131. Çünkü Rabbi ona: Müslüman ol, demiş, o da: Alemlerin Rabbine boyun eğdim, demişti.
132. Bunu İbrahim de kendi oğullarına vasiyet etti, Yakub da: Oğullarım! Allah sizin için bu dini (İslâm'ı) seçti. O halde sadece müslümanlar olarak ölünüz (dedi).
133. Yoksa Ya'kub'a ölüm geldiği zaman siz orada mı idiniz? O zaman (Ya'kub) oğullarına: Benden sonra kime kulluk edeceksiniz? demişti. Onlar: Senin ve ataların İbrahim, İsmail ve İshak'ın ilâhı olan tek Allah'a kulluk edeceğiz; biz ancak O'na teslim olmuşuzdur, dediler.
134. Onlar bir ümmetti, gelip geçti. Onların kazandıkları kendilerinin, sizin kazandıklarınız sizindir. Siz onların yaptıklarından sorguya çekilmezsiniz.
135. (Yahudiler ve hıristiyanlar müslümanlara

Yahudi ya da hıristiyan olun ki, doğru yolu bulasınız, dediler. De ki: Hayır! Biz, hanîf olan İbrahim'in dinine uyarız. O, müşriklerden değildi.
Hanif, her türlü batıl dinden uzak durup, yalnızca hak dine yönelen kişi demektir.
136. "Biz, Allah'a ve bize indirilene; İbrahim, İsmail, İshak, Ya'kub ve esbâta indirilene, Musa ve İsa'ya verilenlerle Rableri tarafından diğer peygamberlere verilenlere, onlardan hiçbiri arasında fark gözetmeksizin inandık ve biz sadece Allah'a teslim olduk" deyin.
Esbat,torunlar demektir. Burada Hz.Ya’kub’un on iki evladından torunları kasdedilmiştir.
137. Eğer onlar da sizin inandığınız gibi inanırlarsa doğru yolu bulmuş olurlar; dönerlerse mutlaka anlaşmazlık içine düşmüş olurlar. Onlara karşı Allah sana yeter. O işitendir, bilendir.
138. Allah'ın (verdiği) rengiyle boyandık. Allah'tan daha güzel rengi kim verebilir? Biz ancak O'na kulluk ederiz (deyin).
Zemahşeri’nin açıklamalarına göre hıristiyanlar, yeni doğan çocukları, bir su ile boyarlar ve “İşte şimdi hıristiyan oldu” derlerdi ve bunu o çocuk için bir temizlik sayarlardı. Ayette müslümanların buna karşılık “Allah’ın boyası ile boyandık” demeleri emredildi. Allah’ın boyası İslam fıtratı, İslam ve iman temizliğidir.
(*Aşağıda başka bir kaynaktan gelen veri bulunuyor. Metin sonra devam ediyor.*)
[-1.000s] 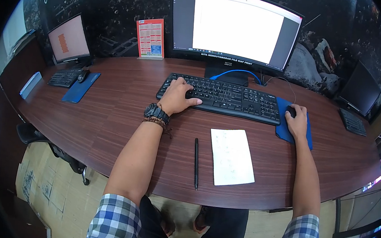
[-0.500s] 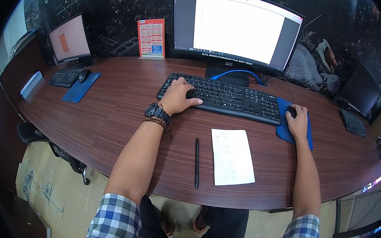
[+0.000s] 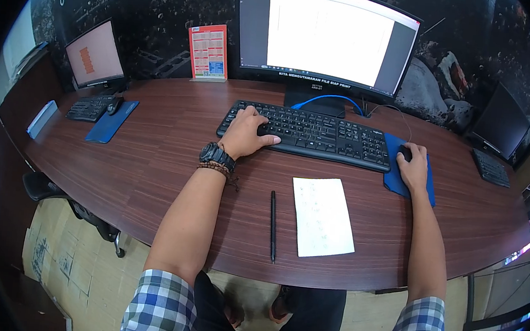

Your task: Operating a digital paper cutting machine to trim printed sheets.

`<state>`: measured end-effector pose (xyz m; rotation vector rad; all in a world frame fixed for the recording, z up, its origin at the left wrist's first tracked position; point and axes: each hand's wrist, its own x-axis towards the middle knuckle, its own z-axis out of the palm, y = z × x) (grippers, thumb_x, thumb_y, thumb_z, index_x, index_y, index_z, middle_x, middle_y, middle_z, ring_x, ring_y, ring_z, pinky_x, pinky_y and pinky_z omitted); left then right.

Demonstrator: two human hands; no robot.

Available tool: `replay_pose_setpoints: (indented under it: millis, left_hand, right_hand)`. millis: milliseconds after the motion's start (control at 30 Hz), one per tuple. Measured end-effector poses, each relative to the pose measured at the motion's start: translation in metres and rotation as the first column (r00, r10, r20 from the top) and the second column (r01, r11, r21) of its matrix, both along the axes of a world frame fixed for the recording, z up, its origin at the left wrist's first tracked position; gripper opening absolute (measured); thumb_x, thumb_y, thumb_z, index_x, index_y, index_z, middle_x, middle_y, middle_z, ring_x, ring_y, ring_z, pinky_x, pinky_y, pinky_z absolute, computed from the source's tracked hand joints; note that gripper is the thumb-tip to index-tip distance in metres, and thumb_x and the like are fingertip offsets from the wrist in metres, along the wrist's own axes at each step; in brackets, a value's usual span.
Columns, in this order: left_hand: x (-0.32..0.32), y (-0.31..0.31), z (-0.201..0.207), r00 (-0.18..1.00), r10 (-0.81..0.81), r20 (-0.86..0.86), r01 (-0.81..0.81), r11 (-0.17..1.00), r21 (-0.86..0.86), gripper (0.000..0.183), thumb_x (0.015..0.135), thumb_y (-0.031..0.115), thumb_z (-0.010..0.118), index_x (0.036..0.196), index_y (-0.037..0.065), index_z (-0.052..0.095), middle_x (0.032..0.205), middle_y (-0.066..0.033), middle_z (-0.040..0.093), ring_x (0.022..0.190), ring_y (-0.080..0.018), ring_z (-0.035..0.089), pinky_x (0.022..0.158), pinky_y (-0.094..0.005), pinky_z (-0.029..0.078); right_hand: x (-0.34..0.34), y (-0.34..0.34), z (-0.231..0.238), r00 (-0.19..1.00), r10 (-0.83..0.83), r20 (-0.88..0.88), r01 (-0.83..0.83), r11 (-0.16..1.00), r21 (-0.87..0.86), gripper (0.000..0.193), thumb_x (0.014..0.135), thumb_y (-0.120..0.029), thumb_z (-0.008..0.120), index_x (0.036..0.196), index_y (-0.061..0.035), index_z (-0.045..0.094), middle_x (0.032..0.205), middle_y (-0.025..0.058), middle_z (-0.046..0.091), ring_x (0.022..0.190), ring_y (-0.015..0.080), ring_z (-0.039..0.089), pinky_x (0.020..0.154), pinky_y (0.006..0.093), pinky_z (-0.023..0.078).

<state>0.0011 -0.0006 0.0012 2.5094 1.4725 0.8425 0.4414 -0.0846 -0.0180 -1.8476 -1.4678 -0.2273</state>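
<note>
My left hand (image 3: 247,135) rests on the left end of a black keyboard (image 3: 318,133), fingers over the keys and thumb stretched out to the right. A dark watch (image 3: 215,155) and a beaded bracelet sit on that wrist. On a blue mouse pad (image 3: 393,180) to the right, my right hand (image 3: 413,168) is wrapped over a black computer mouse (image 3: 403,153), which it mostly covers. Behind the keyboard stands a large monitor (image 3: 329,39) showing a mostly white page in a window. In front of the keyboard lie a handwritten white sheet (image 3: 324,218) and a black pen (image 3: 273,227).
The dark wooden desk (image 3: 151,174) curves around me. At left are a smaller monitor (image 3: 95,56), a second keyboard (image 3: 87,108) and another blue pad (image 3: 111,123). A red desk calendar (image 3: 208,53) stands beside the main monitor. At right is a dark monitor (image 3: 502,120) with a keyboard (image 3: 490,168).
</note>
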Motion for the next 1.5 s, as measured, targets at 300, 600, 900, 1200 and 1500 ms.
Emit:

139. De ki: Allah bizim de Rabbimiz, sizin de Rabbiniz olduğu halde, O'nun hakkında bizimle tartışmaya mı girişiyorsunuz? Bizim yaptıklarımız bize, sizin yaptıklarınız da size aittir. Biz O'na gönülden bağlananlarız.
140. Yoksa siz, İbrahim, İsmail, İshak, Ya'kub ve esbâtın yahudi, yahut hıristiyan olduklarını mı söylüyorsunuz? De ki: Siz mi daha iyi bilirsiniz, yoksa Allah mı? Allah tarafından kendisine (bildirilmiş) bir şahitliği gizleyenden daha zalim kim olabilir? Allah yaptıklarınızdan gafil değildir.